#### Data listing

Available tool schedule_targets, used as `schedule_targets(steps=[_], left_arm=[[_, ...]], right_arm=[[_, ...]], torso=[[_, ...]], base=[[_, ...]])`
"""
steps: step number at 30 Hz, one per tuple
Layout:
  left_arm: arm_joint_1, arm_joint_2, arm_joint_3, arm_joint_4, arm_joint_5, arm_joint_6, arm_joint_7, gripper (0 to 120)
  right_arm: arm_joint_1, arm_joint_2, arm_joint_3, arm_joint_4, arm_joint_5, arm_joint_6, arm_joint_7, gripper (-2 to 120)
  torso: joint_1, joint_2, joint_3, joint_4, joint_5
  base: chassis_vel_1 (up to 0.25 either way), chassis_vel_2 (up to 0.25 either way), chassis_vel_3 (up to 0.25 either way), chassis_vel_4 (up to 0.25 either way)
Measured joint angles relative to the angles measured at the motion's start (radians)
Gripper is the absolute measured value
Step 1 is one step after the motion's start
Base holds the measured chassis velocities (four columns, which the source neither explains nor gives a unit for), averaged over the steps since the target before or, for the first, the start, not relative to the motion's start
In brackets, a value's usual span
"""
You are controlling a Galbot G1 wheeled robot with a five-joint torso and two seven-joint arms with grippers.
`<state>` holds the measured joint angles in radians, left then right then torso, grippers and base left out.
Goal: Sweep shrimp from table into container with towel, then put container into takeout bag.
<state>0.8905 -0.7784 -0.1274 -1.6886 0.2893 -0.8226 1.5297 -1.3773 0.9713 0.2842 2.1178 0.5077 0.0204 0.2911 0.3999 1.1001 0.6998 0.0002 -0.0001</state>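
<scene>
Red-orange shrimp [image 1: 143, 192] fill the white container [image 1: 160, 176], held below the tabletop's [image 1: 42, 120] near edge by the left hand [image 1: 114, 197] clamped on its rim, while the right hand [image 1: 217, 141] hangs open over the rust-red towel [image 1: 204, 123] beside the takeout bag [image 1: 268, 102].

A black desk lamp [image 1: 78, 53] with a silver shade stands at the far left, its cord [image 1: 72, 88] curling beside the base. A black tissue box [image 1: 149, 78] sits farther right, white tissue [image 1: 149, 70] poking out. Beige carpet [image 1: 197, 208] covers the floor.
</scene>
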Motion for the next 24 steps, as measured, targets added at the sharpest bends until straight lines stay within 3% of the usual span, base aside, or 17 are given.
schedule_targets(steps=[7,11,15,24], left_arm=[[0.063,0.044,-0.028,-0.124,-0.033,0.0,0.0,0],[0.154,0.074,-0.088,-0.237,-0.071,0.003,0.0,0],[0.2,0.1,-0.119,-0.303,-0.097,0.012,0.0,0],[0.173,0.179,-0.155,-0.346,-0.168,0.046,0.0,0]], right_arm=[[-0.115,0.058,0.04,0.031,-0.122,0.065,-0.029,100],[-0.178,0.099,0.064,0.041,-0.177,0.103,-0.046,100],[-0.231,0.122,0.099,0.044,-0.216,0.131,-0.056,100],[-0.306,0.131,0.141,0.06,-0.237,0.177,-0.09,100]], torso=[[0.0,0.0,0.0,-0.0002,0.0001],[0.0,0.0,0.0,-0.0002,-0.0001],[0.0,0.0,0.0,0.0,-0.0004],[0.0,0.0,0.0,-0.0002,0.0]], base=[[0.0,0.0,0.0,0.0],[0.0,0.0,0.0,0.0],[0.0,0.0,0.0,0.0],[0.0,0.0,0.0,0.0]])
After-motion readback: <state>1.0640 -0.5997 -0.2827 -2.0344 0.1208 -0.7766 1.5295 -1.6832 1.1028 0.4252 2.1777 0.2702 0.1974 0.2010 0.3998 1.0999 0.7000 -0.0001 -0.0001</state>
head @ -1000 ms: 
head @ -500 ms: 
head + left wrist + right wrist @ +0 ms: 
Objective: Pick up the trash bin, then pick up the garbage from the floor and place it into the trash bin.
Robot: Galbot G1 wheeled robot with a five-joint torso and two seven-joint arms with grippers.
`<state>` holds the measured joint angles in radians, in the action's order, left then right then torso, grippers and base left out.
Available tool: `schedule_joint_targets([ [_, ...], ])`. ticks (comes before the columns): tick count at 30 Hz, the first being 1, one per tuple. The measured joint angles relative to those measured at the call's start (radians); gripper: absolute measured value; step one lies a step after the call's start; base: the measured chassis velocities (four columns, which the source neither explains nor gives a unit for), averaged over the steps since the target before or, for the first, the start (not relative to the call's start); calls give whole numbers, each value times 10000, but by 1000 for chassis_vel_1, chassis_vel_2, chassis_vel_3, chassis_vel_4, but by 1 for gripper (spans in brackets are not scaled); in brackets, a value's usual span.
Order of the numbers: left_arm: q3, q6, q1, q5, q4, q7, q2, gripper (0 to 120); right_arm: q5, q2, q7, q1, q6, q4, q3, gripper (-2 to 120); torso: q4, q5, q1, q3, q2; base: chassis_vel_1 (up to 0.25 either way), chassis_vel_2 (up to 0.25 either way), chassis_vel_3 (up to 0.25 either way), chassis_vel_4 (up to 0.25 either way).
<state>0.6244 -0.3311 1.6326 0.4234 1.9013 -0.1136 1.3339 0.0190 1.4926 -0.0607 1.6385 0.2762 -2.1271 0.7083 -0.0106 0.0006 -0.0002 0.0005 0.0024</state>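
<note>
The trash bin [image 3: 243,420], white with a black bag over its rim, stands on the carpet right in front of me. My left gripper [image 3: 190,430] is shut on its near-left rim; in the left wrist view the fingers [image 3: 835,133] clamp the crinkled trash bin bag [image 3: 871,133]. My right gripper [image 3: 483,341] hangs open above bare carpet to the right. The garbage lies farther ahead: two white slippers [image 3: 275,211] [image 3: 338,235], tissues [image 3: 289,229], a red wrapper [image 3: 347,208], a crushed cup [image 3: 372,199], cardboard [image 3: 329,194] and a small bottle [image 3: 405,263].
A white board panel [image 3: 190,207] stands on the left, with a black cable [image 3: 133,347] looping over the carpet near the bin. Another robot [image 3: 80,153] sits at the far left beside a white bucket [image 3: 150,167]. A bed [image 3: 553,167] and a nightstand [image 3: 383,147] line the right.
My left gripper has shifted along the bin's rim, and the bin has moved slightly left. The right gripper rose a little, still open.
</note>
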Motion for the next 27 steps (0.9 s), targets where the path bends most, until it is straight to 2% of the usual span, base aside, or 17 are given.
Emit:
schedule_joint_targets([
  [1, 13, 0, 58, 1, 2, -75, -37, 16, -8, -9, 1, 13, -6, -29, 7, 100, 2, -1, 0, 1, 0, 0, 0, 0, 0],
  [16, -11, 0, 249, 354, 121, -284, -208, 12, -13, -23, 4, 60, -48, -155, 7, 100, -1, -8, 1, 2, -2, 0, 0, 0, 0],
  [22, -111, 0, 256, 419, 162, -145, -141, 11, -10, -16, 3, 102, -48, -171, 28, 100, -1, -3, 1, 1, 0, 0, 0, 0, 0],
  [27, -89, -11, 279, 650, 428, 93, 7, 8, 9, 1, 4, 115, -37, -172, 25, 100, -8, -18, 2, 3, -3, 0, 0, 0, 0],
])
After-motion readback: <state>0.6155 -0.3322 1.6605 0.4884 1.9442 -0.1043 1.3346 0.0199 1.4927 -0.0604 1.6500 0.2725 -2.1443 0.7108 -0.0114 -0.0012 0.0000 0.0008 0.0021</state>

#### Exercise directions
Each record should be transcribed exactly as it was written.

#### Problem solution
Available tool schedule_targets, used as `schedule_targets(steps=[_], left_arm=[[_, ...]], right_arm=[[_, ...]], torso=[[_, ...]], base=[[_, ...]])`
"""
steps: step number at 30 Hz, one per tuple
Layout:
  left_arm: arm_joint_1, arm_joint_2, arm_joint_3, arm_joint_4, arm_joint_5, arm_joint_6, arm_joint_7, gripper (0 to 120)
  right_arm: arm_joint_1, arm_joint_2, arm_joint_3, arm_joint_4, arm_joint_5, arm_joint_6, arm_joint_7, gripper (-2 to 120)
  torso: joint_1, joint_2, joint_3, joint_4, joint_5
  base: chassis_vel_1 (up to 0.25 either way), chassis_vel_2 (up to 0.25 either way), chassis_vel_3 (up to 0.25 either way), chassis_vel_4 (up to 0.25 either way)
Measured joint angles relative to the angles measured at the motion's start (radians)
Gripper is the absolute measured value
Step 1 is one step after the motion's start
Base holds the measured chassis velocities (four columns, which the source neither explains nor gives a unit for), averaged over the steps since the target before or, for the first, the start, not relative to the motion's start
In brackets, a value's usual span
"""
You are controlling a Galbot G1 wheeled robot with a five-joint torso and two seven-joint arms with grippers.
`<state>` holds the measured joint angles in radians, left then right then torso, grippers and base left out.
Goal: Sweep shrimp from table into container with towel, then put container into takeout bag.
<state>0.8905 -0.7784 -0.1274 -1.6886 0.2893 -0.8226 1.5297 -1.3773 0.9713 0.2842 2.1178 0.5077 0.0204 0.2911 0.3999 1.1001 0.6998 0.0002 -0.0001</state>
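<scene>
Red-orange shrimp [image 1: 143, 192] fill the white container [image 1: 160, 176], held below the tabletop's [image 1: 42, 120] near edge by the left hand [image 1: 114, 197] clamped on its rim, while the right hand [image 1: 217, 141] hangs open over the rust-red towel [image 1: 204, 123] beside the takeout bag [image 1: 268, 102].

A black desk lamp [image 1: 78, 53] with a silver shade stands at the far left, its cord [image 1: 72, 88] curling beside the base. A black tissue box [image 1: 149, 78] sits farther right, white tissue [image 1: 149, 70] poking out. Beige carpet [image 1: 197, 208] covers the floor.
</scene>
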Motion for the next 24 steps, as measured, targets added at the sharpest bends until straight lines stay within 3% of the usual span, base aside, or 17 are given.
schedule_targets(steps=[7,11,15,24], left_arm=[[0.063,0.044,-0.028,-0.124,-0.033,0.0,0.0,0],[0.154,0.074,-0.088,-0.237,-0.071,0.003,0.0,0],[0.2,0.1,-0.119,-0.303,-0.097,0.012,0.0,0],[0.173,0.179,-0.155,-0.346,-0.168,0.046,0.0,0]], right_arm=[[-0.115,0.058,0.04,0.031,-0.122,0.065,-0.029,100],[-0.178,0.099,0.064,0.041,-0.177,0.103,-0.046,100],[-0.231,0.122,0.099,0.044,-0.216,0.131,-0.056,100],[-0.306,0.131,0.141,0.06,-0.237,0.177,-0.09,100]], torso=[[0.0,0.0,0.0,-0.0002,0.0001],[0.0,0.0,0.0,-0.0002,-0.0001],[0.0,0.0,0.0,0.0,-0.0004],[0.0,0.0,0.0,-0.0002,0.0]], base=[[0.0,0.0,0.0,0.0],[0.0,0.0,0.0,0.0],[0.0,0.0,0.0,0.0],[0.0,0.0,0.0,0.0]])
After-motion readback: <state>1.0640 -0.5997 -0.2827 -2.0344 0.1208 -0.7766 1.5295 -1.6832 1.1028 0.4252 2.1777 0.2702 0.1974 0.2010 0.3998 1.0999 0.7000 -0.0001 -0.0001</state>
head @ -1000 ms: 
head @ -500 ms: 
head + left wrist + right wrist @ +0 ms: 
Objective: Pick up the trash bin, then pick up the garbage from the floor and place it into the trash bin.
Robot: Galbot G1 wheeled robot with a five-joint torso and two seven-joint arms with grippers.
`<state>` holds the measured joint angles in radians, in the action's order, left then right then torso, grippers and base left out.
Available tool: `schedule_joint_targets([ [_, ...], ])`. ticks (comes before the columns): tick count at 30 Hz, the first being 1, one per tuple. The measured joint angles relative to those measured at the call's start (radians); gripper: absolute measured value; step one lies a step after the call's start; base: the measured chassis velocities (four columns, which the source neither explains nor gives a unit for), averaged over the steps since the target before or, for the first, the start (not relative to the call's start); calls give whole numbers, each value times 10000, but by 1000 for chassis_vel_1, chassis_vel_2, chassis_vel_3, chassis_vel_4, but by 1 for gripper (spans in brackets are not scaled); in brackets, a value's usual span.
Order of the numbers: left_arm: q3, q6, q1, q5, q4, q7, q2, gripper (0 to 120); right_arm: q5, q2, q7, q1, q6, q4, q3, gripper (-2 to 120); torso: q4, q5, q1, q3, q2; base: chassis_vel_1 (up to 0.25 either way), chassis_vel_2 (up to 0.25 either way), chassis_vel_3 (up to 0.25 either way), chassis_vel_4 (up to 0.25 either way).
<state>0.6244 -0.3311 1.6326 0.4234 1.9013 -0.1136 1.3339 0.0190 1.4926 -0.0607 1.6385 0.2762 -2.1271 0.7083 -0.0106 0.0006 -0.0002 0.0005 0.0024</state>
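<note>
The trash bin [image 3: 243,420], white with a black bag over its rim, stands on the carpet right in front of me. My left gripper [image 3: 190,430] is shut on its near-left rim; in the left wrist view the fingers [image 3: 835,133] clamp the crinkled trash bin bag [image 3: 871,133]. My right gripper [image 3: 483,341] hangs open above bare carpet to the right. The garbage lies farther ahead: two white slippers [image 3: 275,211] [image 3: 338,235], tissues [image 3: 289,229], a red wrapper [image 3: 347,208], a crushed cup [image 3: 372,199], cardboard [image 3: 329,194] and a small bottle [image 3: 405,263].
A white board panel [image 3: 190,207] stands on the left, with a black cable [image 3: 133,347] looping over the carpet near the bin. Another robot [image 3: 80,153] sits at the far left beside a white bucket [image 3: 150,167]. A bed [image 3: 553,167] and a nightstand [image 3: 383,147] line the right.
My left gripper has shifted along the bin's rim, and the bin has moved slightly left. The right gripper rose a little, still open.
</note>
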Motion for the next 27 steps (0.9 s), targets where the path bends most, until it is straight to 2% of the usual span, base aside, or 17 are given.
Emit:
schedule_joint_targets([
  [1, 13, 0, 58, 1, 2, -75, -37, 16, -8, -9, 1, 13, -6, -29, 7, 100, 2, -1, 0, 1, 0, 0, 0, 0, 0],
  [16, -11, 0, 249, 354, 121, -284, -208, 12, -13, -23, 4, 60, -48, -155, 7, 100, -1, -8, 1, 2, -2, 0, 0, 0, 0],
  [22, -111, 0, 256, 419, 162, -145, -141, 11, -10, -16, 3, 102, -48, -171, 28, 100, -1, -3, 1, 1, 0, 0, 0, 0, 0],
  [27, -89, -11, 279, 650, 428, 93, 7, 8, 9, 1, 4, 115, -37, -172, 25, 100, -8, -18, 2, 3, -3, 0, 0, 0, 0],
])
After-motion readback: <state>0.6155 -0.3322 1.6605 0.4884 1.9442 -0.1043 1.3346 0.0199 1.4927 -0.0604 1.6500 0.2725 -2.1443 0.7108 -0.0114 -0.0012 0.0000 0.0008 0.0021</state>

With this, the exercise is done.